Shortly after the massacre, representatives of the Khulumani Support Group met on site with relatives of the workers who had been killed in Marikana. Khulumani managed to get family members to attend the Commission of Inquiry set up by President Zuma in Rustenburg and organised a workshop for some of the survivors to reflect and tell their stories.
In this creative therapeutic workshop, the women created self-portraits in which they expressed their feelings, fears, hopes and visions and thus contributed to coming to terms with what had happened and to addressing the question of justice.
Seven of these so-called body maps form the core of the exhibition, each of which is complemented by panels in which the women introduce themselves.

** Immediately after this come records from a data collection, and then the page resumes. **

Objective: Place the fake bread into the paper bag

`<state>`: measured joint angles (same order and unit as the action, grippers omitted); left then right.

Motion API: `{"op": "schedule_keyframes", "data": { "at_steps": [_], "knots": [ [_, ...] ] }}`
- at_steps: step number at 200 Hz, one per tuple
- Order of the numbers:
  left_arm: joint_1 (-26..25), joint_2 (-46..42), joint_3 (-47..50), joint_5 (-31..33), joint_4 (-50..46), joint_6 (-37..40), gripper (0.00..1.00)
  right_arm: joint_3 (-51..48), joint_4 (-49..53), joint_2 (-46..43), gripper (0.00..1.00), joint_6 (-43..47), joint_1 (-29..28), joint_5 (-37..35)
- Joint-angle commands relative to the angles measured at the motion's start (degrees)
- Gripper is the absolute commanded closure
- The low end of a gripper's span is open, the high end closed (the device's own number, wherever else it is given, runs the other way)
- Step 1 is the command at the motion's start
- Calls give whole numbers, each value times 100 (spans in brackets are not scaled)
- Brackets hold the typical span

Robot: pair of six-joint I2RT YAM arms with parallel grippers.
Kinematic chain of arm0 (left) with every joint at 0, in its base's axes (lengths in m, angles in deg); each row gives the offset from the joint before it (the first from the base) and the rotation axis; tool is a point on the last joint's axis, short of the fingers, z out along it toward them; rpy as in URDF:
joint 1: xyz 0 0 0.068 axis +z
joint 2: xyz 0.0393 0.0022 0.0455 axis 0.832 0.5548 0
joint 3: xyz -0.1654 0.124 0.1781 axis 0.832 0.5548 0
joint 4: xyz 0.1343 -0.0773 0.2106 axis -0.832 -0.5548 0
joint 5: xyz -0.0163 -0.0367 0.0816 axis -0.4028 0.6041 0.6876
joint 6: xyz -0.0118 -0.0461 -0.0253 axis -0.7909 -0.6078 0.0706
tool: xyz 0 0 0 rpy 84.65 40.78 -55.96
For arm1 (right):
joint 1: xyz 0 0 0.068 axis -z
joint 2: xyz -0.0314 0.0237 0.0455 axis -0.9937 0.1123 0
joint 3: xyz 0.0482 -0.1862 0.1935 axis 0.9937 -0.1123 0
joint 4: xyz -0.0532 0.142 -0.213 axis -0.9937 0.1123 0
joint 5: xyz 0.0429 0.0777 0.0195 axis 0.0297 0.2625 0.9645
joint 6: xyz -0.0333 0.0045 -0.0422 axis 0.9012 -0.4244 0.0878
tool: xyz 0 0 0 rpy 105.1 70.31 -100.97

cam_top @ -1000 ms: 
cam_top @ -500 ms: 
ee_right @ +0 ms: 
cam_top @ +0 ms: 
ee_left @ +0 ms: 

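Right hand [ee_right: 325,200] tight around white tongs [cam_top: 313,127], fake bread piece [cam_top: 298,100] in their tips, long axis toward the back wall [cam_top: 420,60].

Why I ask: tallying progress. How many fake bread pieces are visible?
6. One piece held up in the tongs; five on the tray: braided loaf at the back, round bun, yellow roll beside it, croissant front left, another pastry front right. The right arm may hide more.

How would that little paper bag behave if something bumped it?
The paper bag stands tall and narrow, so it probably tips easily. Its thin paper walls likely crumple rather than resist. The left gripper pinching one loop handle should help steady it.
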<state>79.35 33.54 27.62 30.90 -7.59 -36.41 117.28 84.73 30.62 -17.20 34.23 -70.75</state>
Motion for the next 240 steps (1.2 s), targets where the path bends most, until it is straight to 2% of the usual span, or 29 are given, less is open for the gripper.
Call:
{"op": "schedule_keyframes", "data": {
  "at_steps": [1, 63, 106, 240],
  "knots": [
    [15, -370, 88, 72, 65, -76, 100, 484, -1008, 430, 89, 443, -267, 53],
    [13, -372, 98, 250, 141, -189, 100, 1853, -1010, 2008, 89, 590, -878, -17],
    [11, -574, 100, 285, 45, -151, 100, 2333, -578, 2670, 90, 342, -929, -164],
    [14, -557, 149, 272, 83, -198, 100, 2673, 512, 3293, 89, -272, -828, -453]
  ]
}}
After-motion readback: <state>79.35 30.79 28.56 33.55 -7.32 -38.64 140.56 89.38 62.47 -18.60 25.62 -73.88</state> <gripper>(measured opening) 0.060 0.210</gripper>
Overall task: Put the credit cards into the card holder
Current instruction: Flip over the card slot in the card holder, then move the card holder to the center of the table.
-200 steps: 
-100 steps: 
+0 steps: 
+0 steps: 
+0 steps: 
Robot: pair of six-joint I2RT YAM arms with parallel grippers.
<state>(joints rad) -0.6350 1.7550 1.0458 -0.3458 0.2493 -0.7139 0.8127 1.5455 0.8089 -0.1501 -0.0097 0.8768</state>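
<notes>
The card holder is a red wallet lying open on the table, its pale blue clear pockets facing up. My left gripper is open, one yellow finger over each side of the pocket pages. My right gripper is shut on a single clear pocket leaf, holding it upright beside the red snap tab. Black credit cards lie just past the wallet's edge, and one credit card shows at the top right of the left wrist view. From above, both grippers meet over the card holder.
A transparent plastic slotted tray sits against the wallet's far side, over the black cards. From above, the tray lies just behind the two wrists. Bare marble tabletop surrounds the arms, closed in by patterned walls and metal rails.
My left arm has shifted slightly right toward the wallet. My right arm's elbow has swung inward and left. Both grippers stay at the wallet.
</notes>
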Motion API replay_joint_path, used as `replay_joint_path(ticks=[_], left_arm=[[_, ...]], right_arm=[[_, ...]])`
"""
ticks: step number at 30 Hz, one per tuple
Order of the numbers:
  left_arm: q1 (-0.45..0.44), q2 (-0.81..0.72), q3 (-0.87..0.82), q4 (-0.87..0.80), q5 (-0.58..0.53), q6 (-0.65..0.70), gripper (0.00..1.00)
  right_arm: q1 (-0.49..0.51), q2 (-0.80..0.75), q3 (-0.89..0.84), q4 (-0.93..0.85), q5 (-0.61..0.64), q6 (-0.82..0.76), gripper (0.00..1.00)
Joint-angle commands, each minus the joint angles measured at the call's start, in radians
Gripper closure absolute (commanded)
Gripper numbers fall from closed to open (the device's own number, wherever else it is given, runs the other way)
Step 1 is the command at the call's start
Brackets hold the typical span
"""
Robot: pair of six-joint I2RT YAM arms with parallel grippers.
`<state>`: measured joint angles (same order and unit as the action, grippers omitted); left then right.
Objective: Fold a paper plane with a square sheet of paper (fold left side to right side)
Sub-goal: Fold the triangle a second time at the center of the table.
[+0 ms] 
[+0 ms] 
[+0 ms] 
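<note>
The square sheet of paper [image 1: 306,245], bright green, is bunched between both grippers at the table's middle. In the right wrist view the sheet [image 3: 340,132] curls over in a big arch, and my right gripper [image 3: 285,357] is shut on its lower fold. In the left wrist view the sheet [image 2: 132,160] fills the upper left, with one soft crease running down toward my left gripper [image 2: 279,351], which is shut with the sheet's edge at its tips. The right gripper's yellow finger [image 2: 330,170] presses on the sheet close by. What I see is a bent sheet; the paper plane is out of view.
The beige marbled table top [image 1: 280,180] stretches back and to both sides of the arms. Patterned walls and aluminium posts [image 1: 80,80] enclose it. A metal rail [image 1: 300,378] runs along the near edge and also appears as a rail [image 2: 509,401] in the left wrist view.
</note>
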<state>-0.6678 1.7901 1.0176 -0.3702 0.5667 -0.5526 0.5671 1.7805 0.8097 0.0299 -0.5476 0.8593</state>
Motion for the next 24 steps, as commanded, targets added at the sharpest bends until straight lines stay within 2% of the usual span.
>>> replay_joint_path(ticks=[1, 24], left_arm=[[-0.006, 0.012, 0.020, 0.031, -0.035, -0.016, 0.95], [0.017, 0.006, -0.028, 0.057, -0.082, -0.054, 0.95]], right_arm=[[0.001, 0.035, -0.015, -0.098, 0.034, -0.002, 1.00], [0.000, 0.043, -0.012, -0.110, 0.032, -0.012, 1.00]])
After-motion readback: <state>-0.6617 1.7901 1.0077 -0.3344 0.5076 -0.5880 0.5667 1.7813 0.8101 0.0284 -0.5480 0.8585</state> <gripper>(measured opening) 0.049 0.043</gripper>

On these panels, the women give us an insight into their respective homes through photos from their own perspective.
In this way, the viewers are invited to immerse themselves in the realities of the families’ lives and not to lose sight of the fact that the platinum mined in Marikana also arrives here at the end of its world journey through the stations of a globalised economy – for example in the form of BASF catalysts.
Local organisers can borrow the exhibition from KASA to present it to the public against payment of the transport costs. We charge the purchase price for the accompanying exhibition brochures.